Klaus Schwab próbował się tłumaczyć mówiąc, że wezwanie do „wielkiego resetu” w mrocznych czasach epidemii było próbą wskazania na potrzebę radykalnych zmian w zakresie zdrowia, edukacji i szans społecznych.
Ale wygląda na to, że dżin wyszedł z butelki. Teoria spiskowa „Wielkiego Resetu” zdążyła poznać przerażające szczegóły.

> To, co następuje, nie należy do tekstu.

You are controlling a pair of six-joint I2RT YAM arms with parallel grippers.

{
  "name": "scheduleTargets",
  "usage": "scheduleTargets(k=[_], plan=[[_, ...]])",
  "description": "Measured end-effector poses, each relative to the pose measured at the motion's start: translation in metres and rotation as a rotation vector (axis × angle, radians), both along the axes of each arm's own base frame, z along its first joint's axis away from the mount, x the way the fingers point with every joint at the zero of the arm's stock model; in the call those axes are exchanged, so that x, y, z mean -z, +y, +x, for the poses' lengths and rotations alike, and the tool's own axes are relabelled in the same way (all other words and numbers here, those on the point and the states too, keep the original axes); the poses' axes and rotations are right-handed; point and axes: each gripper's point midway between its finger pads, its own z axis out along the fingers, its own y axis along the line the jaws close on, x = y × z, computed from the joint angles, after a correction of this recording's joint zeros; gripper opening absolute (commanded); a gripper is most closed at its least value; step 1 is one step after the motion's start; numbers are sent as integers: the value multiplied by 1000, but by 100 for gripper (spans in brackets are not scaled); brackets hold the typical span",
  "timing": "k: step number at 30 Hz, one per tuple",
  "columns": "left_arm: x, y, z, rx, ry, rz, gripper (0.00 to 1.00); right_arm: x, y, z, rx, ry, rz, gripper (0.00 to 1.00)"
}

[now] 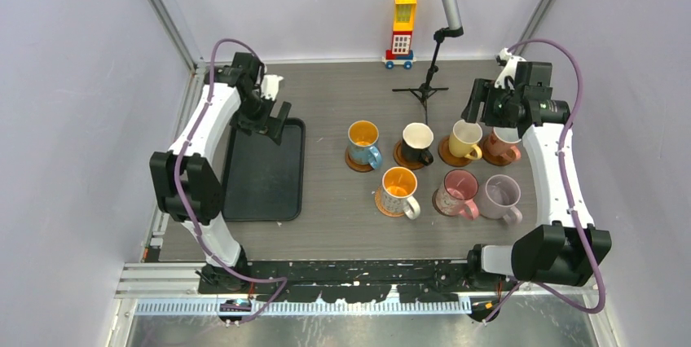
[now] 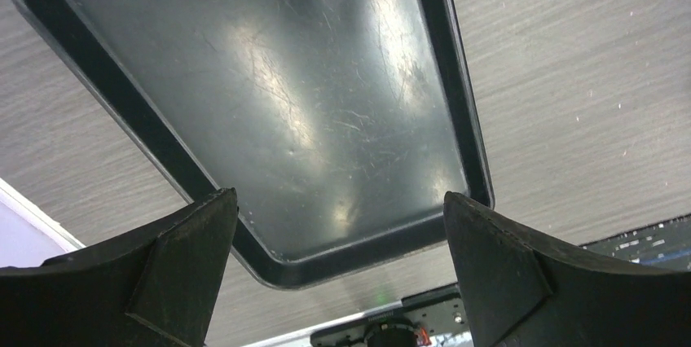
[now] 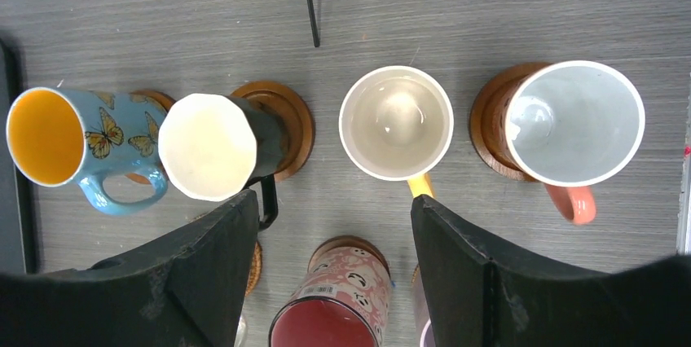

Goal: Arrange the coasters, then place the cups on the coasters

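a grey wood-grain desk [image 1: 342, 233] is seen carrying everything. the left arm [image 1: 208, 123] is bent over the far end of a black tray [image 1: 265, 200] that is laid on the desk's left side; its jaws are held wide apart above the tray, with nothing between them. the right arm [image 1: 554, 168] is reached over the back row of cups; its jaws are parted a good way and nothing is gripped, the yellow mug [image 3: 396, 122] being seen below the gap. a microphone stand [image 1: 424, 86] and a wheeled toy tower [image 1: 402, 31] are stood at the far edge. seven mugs are set upright in two rows right of the tray: at the back, from the left, the blue mug [image 1: 363, 142], the black mug [image 1: 418, 143], the yellow one and the pink mug [image 3: 574, 123]; in front, the white patterned mug [image 1: 399, 190], the patterned pink mug [image 1: 455, 192] and the lilac mug [image 1: 499, 196]. brown coasters [image 3: 285, 119] are seen under the first six; under the lilac mug it cannot be told.
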Motion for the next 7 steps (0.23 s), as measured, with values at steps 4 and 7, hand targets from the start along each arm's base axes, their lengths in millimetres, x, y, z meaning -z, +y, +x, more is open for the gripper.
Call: scheduleTargets(k=[4, 7], plan=[[-4, -1, 11, -7, -50, -2, 100, 0, 1, 0, -9, -2, 0, 74], [-5, -2, 15, -19, -68, -9, 100, 1, 2, -1, -13, -1, 2, 74]])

Dzisiaj miliony ludzi wierzą, że przywódcy wiodących krajów świata, wykonując wolę grupy wpływowych złoczyńców, zamierzają siłą zaszczepić lub wszczepić mikroczip całej populacji planety, umieścić ją na igle kredytowej, redystrybuować bogactwo i robić wiele innych nieprzyzwoitych rzeczy. A wszystko to jest regularnie omawiane w światowych mediach i oczywiście w Internecie – głównej platformie rozpowszechniania fobii, które czasami stają się prawdziwymi koszmarami.